Premium
Acute massive pulmonary embolism during patient repositioning following excision of a thymic carcinoma in a patient affected by cryoglobulinemia
Author(s) -
Antonacci Filippo,
Masiglat Leslie J. T.,
Borrelli Ermelinda,
Salati Maurizio,
D'Armini Andrea M.,
Pelenghi Stefano,
Totaro Pasquale
Publication year - 2020
Publication title -
journal of cardiac surgery
Language(s) - English
Resource type - Journals
SCImago Journal Rank - 0.428
H-Index - 58
eISSN - 1540-8191
pISSN - 0886-0440
DOI - 10.1111/jocs.14759
Subject(s) - medicine , embolectomy , pulmonary embolism , thrombolysis , contraindication , complication , cryoglobulinemia , surgery , embolism , pathology , hepatitis c virus , myocardial infarction , immunology , virus , alternative medicine
Acute pulmonary embolism (APE) is a well‐described complication following surgical procedures.
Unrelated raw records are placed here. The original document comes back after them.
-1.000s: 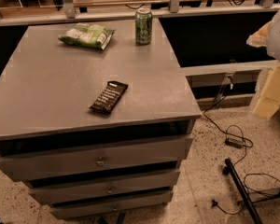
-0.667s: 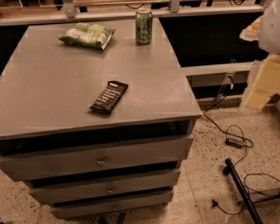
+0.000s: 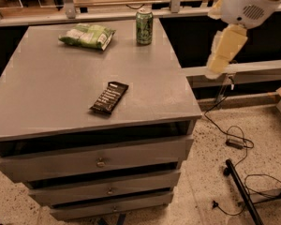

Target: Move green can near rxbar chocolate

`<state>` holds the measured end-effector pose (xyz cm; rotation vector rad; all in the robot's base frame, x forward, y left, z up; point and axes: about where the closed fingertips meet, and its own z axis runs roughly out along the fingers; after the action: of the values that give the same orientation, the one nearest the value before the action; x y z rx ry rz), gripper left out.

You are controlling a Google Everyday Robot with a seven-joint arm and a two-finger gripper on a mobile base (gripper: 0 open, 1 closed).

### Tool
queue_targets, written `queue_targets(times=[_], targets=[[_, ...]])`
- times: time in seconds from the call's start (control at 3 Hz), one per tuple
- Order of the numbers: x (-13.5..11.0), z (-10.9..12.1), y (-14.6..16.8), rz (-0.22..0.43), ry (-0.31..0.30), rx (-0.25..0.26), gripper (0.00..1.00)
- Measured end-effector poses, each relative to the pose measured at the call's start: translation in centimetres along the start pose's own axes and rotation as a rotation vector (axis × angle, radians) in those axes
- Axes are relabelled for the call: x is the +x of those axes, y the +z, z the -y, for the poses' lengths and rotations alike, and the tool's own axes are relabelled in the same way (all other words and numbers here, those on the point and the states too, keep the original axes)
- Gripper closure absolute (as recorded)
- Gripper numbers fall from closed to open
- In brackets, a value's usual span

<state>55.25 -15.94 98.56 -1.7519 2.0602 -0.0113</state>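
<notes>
The robot's pale cream pincer (image 3: pixel 218 63) hangs off the right side of the grey drawer-cabinet surface (image 3: pixel 47 102), beyond its edge and above the floor, holding nothing; whether it is open or closed cannot be told from this view. The coming move turns on one relation: the small upright green can (image 3: pixel 144 26), aluminium with a silver top and dark markings on its side, lies toward 10 o'clock from the pincer, well apart from it, standing at the far edge of the surface around 12 o'clock. Its long axis is vertical, so a sideways approach from the right looks the natural one. The rxbar chocolate (image 3: pixel 109 97), a flat narrow bar in a dark brown-black wrapper with white text, lies near the middle of the surface, at about 7 o'clock from the can and well apart, its length running 1 to 7 o'clock. A flat green-and-white snack bag (image 3: pixel 87 35) rests at the can's 9 o'clock, near but not touching. The can looks untouched, the reach not yet made.
</notes>
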Motion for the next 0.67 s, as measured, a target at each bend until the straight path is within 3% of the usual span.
queue_targets(times=[0.33,0.67], targets=[[-3.24,3.84,2.11,0.062,-0.010,0.003,0.00],[-3.49,4.17,1.94,0.069,-0.013,0.013,0.00]])
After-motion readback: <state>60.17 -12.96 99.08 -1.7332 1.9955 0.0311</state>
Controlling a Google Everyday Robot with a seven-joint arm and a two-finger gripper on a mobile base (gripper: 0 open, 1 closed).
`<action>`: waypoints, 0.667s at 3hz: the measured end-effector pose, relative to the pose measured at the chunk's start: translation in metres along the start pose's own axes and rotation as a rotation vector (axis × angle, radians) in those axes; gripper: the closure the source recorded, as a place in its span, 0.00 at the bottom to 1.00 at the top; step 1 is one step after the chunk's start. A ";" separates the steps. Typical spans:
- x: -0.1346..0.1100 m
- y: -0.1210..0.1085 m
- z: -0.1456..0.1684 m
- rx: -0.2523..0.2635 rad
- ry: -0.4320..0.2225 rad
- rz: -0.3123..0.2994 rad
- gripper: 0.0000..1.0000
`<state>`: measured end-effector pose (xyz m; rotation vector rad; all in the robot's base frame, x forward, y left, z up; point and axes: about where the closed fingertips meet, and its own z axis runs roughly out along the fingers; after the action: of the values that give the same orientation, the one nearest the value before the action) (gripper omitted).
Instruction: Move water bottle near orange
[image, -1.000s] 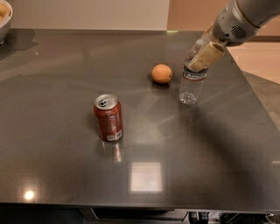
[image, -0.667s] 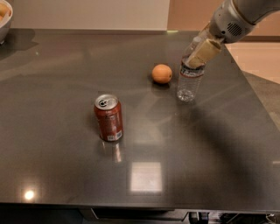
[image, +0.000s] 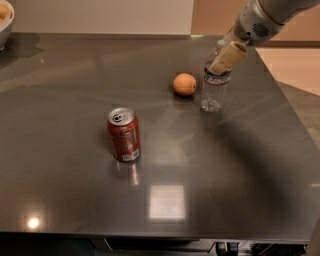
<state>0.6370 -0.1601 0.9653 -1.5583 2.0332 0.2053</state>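
Observation:
The water bottle (image: 214, 92) is clear with ribbed sides and stands upright at the table's far right, just right of the orange (image: 184, 84), with a small gap between them. My gripper (image: 222, 59) reaches in from the upper right and is shut on the bottle's upper part, hiding its cap and neck. One tan finger (image: 227, 57) lies across the front of the bottle's shoulder. I cannot tell whether the bottle's base touches the table or hangs just above it.
A red soda can (image: 123, 134) stands upright left of the table's middle. A white bowl (image: 4, 20) sits at the far left corner. The dark table (image: 200, 200) ends at a right edge close to the bottle.
My gripper has carried the water bottle a little to the left, closer to the orange. The can and the orange have not moved.

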 end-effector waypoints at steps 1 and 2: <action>0.000 -0.009 0.006 -0.008 0.001 0.012 1.00; -0.002 -0.017 0.010 -0.018 -0.008 0.026 0.82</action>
<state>0.6562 -0.1591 0.9621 -1.5396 2.0516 0.2397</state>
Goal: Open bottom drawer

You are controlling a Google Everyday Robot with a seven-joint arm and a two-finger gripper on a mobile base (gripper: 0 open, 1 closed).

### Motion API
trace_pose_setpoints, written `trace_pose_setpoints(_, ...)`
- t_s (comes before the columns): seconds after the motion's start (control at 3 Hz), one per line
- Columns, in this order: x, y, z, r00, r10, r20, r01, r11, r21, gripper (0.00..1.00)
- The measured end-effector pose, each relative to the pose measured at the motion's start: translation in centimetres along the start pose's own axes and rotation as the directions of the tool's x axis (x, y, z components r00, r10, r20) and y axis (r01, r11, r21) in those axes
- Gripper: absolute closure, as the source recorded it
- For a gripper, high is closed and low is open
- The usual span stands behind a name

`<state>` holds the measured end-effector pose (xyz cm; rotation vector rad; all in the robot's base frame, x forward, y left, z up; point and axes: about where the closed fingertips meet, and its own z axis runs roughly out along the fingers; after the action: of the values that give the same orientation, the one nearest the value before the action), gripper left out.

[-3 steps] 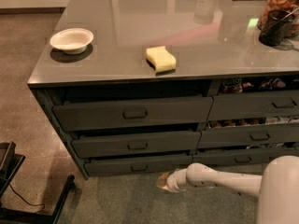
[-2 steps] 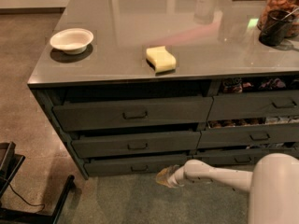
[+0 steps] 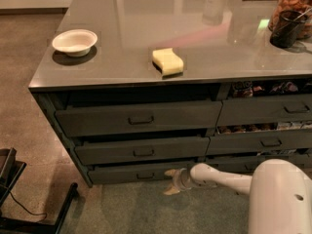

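Our gripper (image 3: 170, 182) hangs low near the floor (image 3: 126, 208), spread open and holding nothing, just beside the small pull (image 3: 145, 176) on the bottom drawer (image 3: 114, 173).

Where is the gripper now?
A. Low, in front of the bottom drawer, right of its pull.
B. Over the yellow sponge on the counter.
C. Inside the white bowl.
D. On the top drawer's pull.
A: the gripper sits near the floor before the bottom drawer, right of its pull, jaws apart and empty.
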<state>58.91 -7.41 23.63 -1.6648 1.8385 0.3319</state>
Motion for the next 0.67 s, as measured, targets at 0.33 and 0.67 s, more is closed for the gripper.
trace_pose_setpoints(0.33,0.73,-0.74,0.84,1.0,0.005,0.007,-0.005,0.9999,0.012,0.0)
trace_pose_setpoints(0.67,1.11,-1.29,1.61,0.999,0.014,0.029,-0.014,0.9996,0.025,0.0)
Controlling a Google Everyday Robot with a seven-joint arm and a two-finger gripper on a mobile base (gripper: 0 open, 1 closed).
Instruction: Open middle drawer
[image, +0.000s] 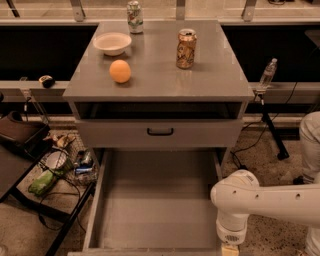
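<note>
The middle drawer (157, 200) stands pulled far out of the grey cabinet (160, 85), showing its wide, shallow, empty grey tray. Its front and handle lie at the bottom edge of the view and are hidden. Above it a closed grey drawer front (120, 134) carries a small black bar handle (160, 132). My white arm (270, 200) reaches in from the right. Its wrist points down at the drawer's front right corner, and the gripper (230, 249) is cut off by the bottom edge.
On the cabinet top stand a white bowl (112, 43), an orange (120, 71), a brown can (186, 48) and a green-white can (134, 10). A black cart with clutter (50, 170) stands at the left. A water bottle (267, 74) and cables are at the right.
</note>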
The incidence of such a complication can be related to the presence of a peculiar patient's condition. Cryoglobulinemia, which consists in the presence of one or more immunoglobulins in the serum that precipitate at temperatures below 37°C and redissolve on warming, seems to increase the risk of thrombotic events. Treatment options of APE, according to clinical severity, include systemic thrombolysis, surgical embolectomy, and systemic anticoagulation. Thrombolysis is considered the first‐line treatment, whereas surgery is reserved in case of extremely‐compromised hemodynamic conditions related to massive central embolism, and in case of contraindication to thrombolysis. Here, we report a case of acute massive pulmonary embolism occurring at the end of a surgical procedure for a thymic carcinoma resection, in a patient with cryoglobulinemia, which required an emergent surgical pulmonary embolectomy.